■ **To do**
Copy each line containing "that" from the listing below.

■ **Data section**
+-------+
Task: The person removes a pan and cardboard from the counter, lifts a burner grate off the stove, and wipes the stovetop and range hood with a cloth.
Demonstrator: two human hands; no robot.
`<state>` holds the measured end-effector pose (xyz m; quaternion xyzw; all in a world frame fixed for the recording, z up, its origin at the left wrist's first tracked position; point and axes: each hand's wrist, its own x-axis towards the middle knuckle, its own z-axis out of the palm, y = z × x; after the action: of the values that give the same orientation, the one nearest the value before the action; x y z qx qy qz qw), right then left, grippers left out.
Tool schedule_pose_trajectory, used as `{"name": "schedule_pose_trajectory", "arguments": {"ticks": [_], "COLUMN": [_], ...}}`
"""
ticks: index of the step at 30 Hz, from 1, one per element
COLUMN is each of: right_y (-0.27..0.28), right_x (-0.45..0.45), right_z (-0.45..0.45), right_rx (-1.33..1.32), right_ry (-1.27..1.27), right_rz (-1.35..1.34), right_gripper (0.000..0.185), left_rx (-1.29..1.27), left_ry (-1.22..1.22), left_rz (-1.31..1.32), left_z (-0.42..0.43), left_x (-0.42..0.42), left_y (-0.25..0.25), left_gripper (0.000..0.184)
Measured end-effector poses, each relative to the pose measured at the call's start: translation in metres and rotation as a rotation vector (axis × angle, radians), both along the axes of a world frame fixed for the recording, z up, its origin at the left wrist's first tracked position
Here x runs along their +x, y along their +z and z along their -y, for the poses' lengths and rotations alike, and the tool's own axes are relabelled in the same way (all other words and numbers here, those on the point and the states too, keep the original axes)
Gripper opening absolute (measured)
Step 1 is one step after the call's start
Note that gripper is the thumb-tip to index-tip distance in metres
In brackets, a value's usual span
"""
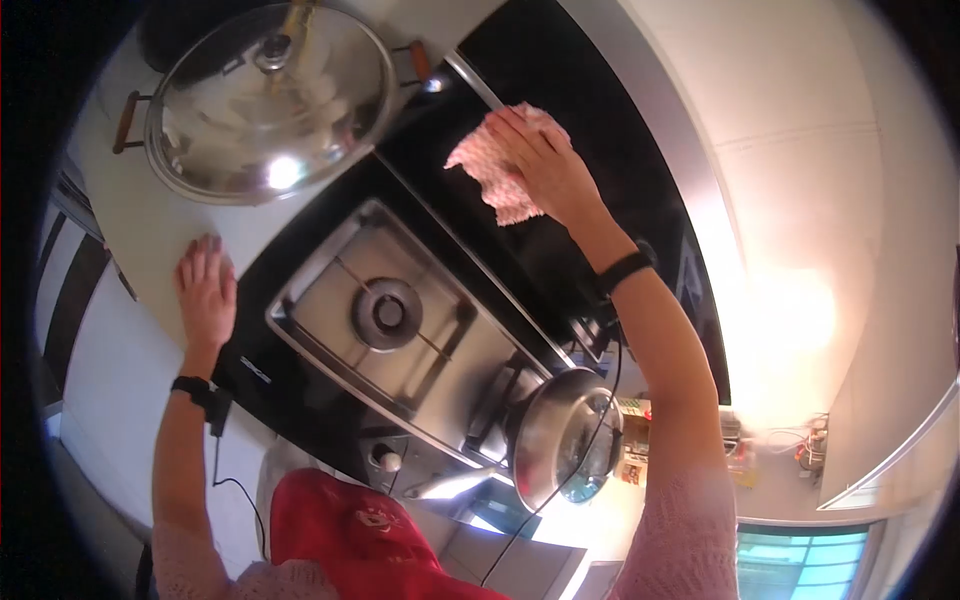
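Note:
Under the spread fingers of my right hand lies a pink patterned cloth, pressed against the black glossy panel behind the stove. The cloth's left and lower edges stick out past my fingers. My left hand rests flat on the pale countertop, fingers stretched out, beside the stove's left edge and holding nothing. Between my two arms is the gas stove, with a steel burner tray and a round burner.
A large lidded steel pan with wooden handles stands at the upper left. A second pan sits on the stove's right side. Cables hang from both wristbands. A control knob is on the front, near the red apron.

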<state>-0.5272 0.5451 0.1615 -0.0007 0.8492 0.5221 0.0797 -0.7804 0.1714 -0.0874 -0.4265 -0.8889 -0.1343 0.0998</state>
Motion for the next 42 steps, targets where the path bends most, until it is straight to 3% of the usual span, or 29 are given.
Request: {"name": "schedule_pose_trajectory", "arguments": {"ticks": [5,8,9,11,14,16,17,19,23,27,30,34,35,38,42], "right_y": [0.010,0.005,0.005,0.006,0.003,-0.002,-0.002,-0.006,-0.014,-0.017,-0.032,-0.039,-0.040,-0.035,-0.037], "right_x": [0.143,0.233,0.263,0.326,0.419,0.479,0.508,0.557,0.631,0.662,0.691,0.694,0.689,0.647,0.579], "right_z": [0.019,0.020,0.021,0.026,0.031,0.032,0.037,0.036,0.036,0.035,0.033,0.039,0.037,0.031,0.025], "right_rx": [0.080,0.078,0.058,-0.007,0.035,0.048,0.067,0.134,0.181,0.108,0.105,-0.042,-0.057,0.071,0.150], "right_ry": [-0.100,-0.163,-0.170,-0.182,-0.174,-0.189,-0.187,-0.178,-0.153,-0.162,-0.241,-0.303,-0.366,-0.240,-0.199], "right_rz": [0.088,0.113,0.120,0.089,0.050,0.047,0.046,0.061,0.066,-0.020,-0.036,-0.151,-0.126,-0.122,-0.113], "right_gripper": [0.064,0.069,0.070,0.071,0.070,0.071,0.072,0.072,0.072,0.059,0.068,0.064,0.066,0.071,0.073], "left_rx": [-0.029,-0.017,0.001,0.006,0.161,0.116,-0.087,0.041,0.012,-0.027,-0.029,-0.012,-0.003,0.026,0.144], "left_ry": [-0.012,-0.025,-0.045,-0.104,0.102,0.149,0.248,0.261,0.347,0.382,0.423,0.438,0.440,0.488,0.482], "left_rz": [-0.082,-0.282,-0.229,-0.203,-0.106,-0.145,-0.329,-0.166,-0.017,0.087,0.158,0.202,0.206,0.248,0.233], "left_z": [0.004,0.023,0.035,0.065,0.123,0.172,0.215,0.239,0.313,0.336,0.346,0.361,0.365,0.377,0.344], "left_x": [-0.008,-0.022,-0.027,-0.017,0.008,0.032,0.014,0.077,0.139,0.196,0.207,0.219,0.221,0.216,0.219], "left_y": [-0.032,-0.067,-0.072,-0.043,-0.043,-0.047,-0.090,-0.082,-0.120,-0.123,-0.119,-0.112,-0.116,-0.142,-0.132], "left_gripper": [0.043,0.041,0.040,0.038,0.038,0.041,0.043,0.044,0.040,0.040,0.041,0.041,0.041,0.039,0.037]}}
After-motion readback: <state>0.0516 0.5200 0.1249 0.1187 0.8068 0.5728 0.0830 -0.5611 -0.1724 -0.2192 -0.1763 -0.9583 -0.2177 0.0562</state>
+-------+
■ **Answer to this exercise**
`<state>` holds the measured end-effector pose (xyz m; quaternion xyzw; all in a world frame fixed for the recording, z up, its origin at the left wrist's first tracked position; point and axes: each hand's wrist, its own x-axis towards the middle knuckle, its own z-axis out of the palm, y = z × x; after the action: of the values that give the same orientation, the one nearest the value before the action; x y z qx qy qz qw), right then left, grippers left out.
Note that gripper is the thumb-tip to index-tip distance in metres

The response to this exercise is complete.